Perhaps, if you could obtain political power that you could retain stably for decades, you could make pretty big changes there, but only at the cost of further concentrating power, creating opportunities for even greater corruption profits for whoever can wrest power away from you. Nobody has ever held power for decades in Pakistan's history. Even Nawaz Sharif didn't make it to 10 years in power over his three (non-consecutive!) terms. If you simply liberalize economically without eliminating the confiscation risks that kill private investment, private investment will not magically materialize without the private investors, who are sensibly investing their savings in a 7-11 franchise in Cleveland, Ohio.

So, what can you, hypothetically governing the country, do under these constraints?

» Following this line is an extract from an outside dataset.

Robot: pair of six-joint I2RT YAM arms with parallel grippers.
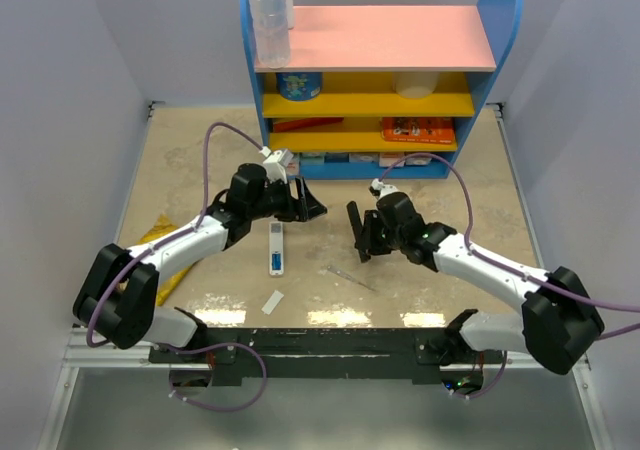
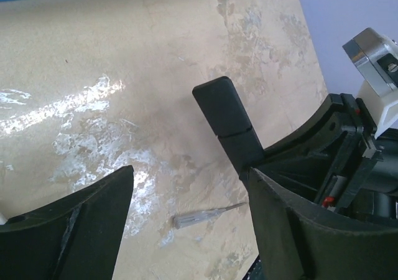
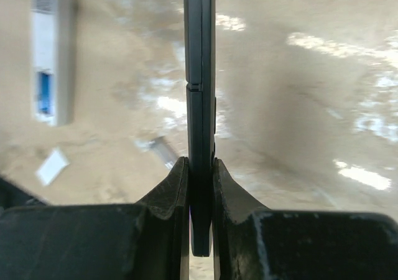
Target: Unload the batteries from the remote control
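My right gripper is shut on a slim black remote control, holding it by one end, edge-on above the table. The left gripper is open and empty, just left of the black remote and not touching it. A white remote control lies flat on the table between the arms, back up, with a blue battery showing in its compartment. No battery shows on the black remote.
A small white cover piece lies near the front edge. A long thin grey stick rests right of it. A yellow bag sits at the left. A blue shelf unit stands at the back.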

A proven strategy is public investment, like Airbus, like the military contracts that sustain Boeing, like the Hoover Dam, like the Rural Electrification Administration, like federally guaranteed student loans, like the interstate highway system, like Volkswagen, like Tupolev, like Rosatom, like Industrias Aeronáuticas y Mecánicas del Estado, like the Apollo Program, like Huawei, like Westinghouse's nuclear power division, like the ARPANet and NSFNet. Certainly the money won't be invested as wisely as if savvy entrepreneurs like Warren Buffett were directing it, and neither Warren Buffett nor Juan Perón is going to do a good job at investing in unforeseen innovations; but, even if most of that investment is wasted like Project Huemul, it can still dramatically augment the economic productivity of the country, under circumstances when private investment is unavailable. Often such productive capacity will eventually make the country more appealing to private investors, but that can take a long time.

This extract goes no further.